WHAT YOU HAVE TO DO>
Beginning with the very first line, please reproduce the entries exactly through the line containing "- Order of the".

************

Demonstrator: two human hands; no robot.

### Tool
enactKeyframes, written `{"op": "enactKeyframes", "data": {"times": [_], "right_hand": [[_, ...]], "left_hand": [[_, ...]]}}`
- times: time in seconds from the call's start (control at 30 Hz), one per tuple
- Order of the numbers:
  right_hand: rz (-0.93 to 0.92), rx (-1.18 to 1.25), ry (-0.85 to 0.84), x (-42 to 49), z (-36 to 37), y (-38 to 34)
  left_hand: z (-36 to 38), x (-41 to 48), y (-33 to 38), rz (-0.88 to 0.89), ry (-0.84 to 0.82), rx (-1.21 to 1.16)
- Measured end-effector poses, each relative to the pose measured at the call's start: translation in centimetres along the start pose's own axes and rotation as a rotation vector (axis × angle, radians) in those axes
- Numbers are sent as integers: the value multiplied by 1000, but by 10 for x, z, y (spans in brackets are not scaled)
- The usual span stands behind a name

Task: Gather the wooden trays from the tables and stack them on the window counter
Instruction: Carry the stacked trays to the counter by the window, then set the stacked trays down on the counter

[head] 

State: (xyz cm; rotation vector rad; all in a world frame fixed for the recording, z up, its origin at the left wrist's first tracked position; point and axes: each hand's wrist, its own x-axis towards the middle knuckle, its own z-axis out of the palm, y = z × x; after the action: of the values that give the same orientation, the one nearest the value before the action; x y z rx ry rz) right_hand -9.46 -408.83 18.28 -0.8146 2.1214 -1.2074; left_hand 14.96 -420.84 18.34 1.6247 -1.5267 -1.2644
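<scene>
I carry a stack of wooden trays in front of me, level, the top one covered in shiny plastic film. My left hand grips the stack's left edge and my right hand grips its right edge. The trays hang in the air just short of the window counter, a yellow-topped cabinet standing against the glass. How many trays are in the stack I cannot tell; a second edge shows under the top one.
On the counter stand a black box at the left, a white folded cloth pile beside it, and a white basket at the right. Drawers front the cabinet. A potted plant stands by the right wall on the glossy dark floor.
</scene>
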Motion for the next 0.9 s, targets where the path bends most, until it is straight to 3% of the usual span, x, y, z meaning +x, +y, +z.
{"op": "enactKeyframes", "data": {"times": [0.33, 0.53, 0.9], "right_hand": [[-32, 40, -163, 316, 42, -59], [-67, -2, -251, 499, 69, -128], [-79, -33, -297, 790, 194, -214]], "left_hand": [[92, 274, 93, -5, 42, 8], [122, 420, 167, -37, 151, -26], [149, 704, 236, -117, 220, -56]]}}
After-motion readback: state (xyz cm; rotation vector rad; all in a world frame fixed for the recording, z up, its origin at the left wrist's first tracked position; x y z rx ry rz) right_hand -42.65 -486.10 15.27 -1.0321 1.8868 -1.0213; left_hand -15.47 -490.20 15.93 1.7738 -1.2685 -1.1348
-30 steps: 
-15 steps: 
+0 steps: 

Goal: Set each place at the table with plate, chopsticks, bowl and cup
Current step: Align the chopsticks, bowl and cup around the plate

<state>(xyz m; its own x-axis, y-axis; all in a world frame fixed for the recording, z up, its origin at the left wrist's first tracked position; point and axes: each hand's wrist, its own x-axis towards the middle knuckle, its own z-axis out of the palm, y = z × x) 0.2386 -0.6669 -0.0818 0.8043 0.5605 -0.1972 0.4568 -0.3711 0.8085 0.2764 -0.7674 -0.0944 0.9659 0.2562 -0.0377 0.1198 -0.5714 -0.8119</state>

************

FINISHED TASK>
Demonstrator: two human hands; no robot.

### Tool
enactKeyframes, written `{"op": "enactKeyframes", "data": {"times": [_], "right_hand": [[_, ...]], "left_hand": [[_, ...]]}}`
- times: time in seconds from the call's start (control at 30 Hz), one per tuple
- Order of the numbers:

What precedes this is the full answer.